Assigned task ->
Both the line with "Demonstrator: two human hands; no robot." and the line with "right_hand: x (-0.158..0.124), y" in the records below must appear in the output, along with every line between them, exactly and with nothing added.

------ Material to process ------

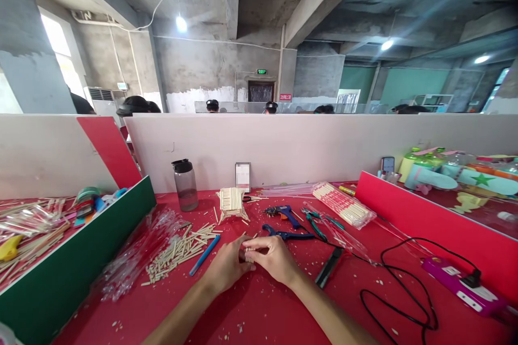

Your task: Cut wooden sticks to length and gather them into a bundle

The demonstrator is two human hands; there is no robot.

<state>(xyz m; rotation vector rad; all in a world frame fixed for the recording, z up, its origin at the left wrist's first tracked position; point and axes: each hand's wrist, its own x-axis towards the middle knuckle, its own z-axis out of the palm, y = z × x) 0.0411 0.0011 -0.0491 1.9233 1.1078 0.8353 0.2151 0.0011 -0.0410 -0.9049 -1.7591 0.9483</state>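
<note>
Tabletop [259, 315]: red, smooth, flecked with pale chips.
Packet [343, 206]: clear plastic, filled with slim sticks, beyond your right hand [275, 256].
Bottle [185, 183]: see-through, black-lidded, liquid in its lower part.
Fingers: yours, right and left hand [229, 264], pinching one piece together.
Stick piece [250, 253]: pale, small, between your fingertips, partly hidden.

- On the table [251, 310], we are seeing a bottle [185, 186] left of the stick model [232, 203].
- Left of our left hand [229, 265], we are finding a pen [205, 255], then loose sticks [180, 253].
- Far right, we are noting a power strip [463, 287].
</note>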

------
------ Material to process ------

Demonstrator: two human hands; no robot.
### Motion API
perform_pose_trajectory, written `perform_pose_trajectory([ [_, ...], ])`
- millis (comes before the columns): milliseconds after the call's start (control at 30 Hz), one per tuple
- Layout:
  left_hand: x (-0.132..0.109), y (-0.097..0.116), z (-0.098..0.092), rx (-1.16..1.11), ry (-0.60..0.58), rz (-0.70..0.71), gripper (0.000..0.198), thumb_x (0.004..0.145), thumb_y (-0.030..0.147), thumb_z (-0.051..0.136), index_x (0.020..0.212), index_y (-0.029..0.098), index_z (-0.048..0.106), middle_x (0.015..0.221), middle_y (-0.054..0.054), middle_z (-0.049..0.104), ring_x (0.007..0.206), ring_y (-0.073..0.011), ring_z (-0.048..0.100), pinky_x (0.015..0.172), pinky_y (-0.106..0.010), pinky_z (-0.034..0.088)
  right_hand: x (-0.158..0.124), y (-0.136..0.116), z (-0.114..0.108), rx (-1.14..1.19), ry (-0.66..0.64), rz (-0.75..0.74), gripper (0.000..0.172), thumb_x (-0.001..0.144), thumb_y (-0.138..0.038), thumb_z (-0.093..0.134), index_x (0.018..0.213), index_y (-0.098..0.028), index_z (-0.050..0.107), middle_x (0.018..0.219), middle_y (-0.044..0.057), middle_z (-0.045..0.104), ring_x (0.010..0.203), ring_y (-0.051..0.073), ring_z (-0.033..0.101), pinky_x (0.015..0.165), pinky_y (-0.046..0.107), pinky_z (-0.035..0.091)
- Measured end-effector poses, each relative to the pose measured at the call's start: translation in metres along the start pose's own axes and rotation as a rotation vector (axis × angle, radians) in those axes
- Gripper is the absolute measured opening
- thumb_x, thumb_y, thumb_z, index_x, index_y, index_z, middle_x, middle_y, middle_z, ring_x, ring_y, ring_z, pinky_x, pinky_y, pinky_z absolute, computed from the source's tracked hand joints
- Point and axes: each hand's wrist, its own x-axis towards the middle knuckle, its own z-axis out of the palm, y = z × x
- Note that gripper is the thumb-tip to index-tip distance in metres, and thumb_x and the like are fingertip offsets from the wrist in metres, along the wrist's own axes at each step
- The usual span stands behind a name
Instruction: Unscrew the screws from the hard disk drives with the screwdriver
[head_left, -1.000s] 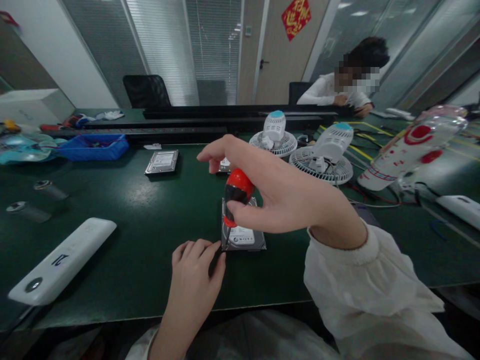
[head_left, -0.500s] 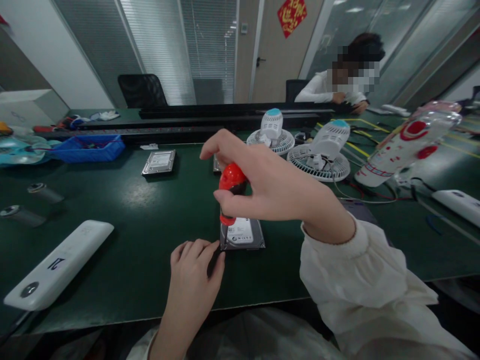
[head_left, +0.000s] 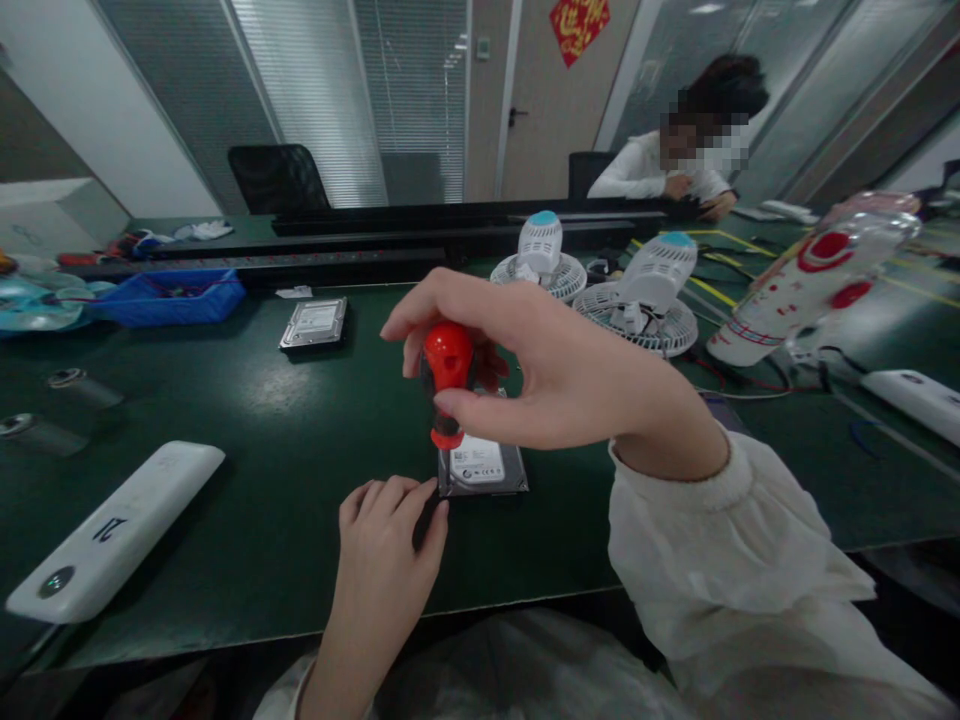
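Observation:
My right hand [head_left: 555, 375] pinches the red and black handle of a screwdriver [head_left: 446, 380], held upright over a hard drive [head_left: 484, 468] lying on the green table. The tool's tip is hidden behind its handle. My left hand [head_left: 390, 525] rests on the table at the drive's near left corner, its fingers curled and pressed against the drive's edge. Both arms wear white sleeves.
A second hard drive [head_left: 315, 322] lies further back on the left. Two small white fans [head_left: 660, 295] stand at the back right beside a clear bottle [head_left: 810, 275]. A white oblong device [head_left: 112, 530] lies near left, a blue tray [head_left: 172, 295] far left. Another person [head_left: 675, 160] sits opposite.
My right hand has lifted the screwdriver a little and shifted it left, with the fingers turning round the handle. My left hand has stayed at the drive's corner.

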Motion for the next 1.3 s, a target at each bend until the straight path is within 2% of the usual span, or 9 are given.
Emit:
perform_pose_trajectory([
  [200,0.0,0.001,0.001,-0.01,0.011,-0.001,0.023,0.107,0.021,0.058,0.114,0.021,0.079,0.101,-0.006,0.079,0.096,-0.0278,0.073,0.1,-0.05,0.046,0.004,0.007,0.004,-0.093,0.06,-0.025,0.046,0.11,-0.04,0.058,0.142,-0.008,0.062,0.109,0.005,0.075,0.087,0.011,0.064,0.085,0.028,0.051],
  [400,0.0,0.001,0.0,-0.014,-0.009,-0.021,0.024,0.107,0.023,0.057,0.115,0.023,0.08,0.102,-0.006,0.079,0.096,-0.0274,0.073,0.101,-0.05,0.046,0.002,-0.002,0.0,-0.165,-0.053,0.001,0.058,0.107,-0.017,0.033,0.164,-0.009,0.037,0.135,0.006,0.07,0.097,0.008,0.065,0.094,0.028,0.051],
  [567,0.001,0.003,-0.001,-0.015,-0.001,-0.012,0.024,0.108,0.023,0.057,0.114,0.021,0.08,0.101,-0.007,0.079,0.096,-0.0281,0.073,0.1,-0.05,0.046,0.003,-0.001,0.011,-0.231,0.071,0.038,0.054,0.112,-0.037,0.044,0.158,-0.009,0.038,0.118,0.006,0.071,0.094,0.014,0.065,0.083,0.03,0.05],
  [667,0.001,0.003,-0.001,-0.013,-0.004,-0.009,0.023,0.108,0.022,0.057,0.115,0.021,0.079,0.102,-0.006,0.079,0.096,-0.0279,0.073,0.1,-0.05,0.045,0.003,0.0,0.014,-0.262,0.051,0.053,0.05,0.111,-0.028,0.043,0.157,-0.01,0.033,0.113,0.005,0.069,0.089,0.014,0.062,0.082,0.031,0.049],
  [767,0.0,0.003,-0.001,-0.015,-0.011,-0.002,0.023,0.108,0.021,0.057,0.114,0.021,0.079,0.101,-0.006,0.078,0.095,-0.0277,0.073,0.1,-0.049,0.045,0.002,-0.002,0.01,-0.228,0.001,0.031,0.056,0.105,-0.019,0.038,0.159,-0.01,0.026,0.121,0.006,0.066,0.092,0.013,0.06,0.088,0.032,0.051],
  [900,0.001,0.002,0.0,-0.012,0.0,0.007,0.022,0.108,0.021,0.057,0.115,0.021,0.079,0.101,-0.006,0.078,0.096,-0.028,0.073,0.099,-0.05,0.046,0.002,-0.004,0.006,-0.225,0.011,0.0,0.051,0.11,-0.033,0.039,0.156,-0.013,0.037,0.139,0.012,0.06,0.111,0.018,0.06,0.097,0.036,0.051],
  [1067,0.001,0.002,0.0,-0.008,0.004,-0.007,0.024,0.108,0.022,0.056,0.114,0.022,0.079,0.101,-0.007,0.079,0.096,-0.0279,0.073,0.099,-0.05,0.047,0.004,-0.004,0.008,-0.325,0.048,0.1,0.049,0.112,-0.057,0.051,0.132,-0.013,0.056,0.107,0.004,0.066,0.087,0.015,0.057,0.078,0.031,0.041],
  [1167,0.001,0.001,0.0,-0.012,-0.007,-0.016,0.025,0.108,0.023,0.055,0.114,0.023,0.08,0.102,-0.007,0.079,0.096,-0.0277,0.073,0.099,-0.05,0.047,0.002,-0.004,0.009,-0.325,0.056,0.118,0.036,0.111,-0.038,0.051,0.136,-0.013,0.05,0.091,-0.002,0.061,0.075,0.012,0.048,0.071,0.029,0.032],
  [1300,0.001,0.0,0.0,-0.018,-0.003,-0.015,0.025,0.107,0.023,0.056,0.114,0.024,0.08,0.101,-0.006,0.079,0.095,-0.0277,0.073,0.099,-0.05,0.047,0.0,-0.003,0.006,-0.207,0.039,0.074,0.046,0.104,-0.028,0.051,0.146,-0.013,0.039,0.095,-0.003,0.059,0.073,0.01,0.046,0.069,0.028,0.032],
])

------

Response to the task ->
Demonstrator: two human hands; no robot.
### Motion API
perform_pose_trajectory, written `perform_pose_trajectory([ [_, ...], ])`
- millis (comes before the columns): milliseconds after the call's start (control at 30 Hz), one per tuple
- Layout:
  left_hand: x (-0.132..0.109), y (-0.097..0.116), z (-0.098..0.092), rx (-1.16..1.11), ry (-0.60..0.58), rz (-0.70..0.71), gripper (0.000..0.198), thumb_x (0.004..0.145), thumb_y (-0.030..0.147), thumb_z (-0.051..0.136), index_x (0.020..0.212), index_y (-0.029..0.098), index_z (-0.048..0.106), middle_x (0.015..0.221), middle_y (-0.054..0.054), middle_z (-0.049..0.104), ring_x (0.007..0.206), ring_y (-0.073..0.011), ring_z (-0.048..0.100), pinky_x (0.015..0.172), pinky_y (-0.106..0.010), pinky_z (-0.034..0.088)
  right_hand: x (-0.158..0.124), y (-0.136..0.116), z (-0.114..0.108), rx (-1.14..1.19), ry (-0.66..0.64), rz (-0.75..0.74), gripper (0.000..0.172), thumb_x (-0.001..0.144), thumb_y (-0.138..0.038), thumb_z (-0.093..0.134), index_x (0.018..0.213), index_y (-0.098..0.028), index_z (-0.050..0.107), middle_x (0.018..0.219), middle_y (-0.044..0.057), middle_z (-0.045..0.104), ring_x (0.010..0.203), ring_y (-0.051..0.073), ring_z (-0.033..0.101), pinky_x (0.015..0.165), pinky_y (-0.046..0.107), pinky_z (-0.035..0.091)

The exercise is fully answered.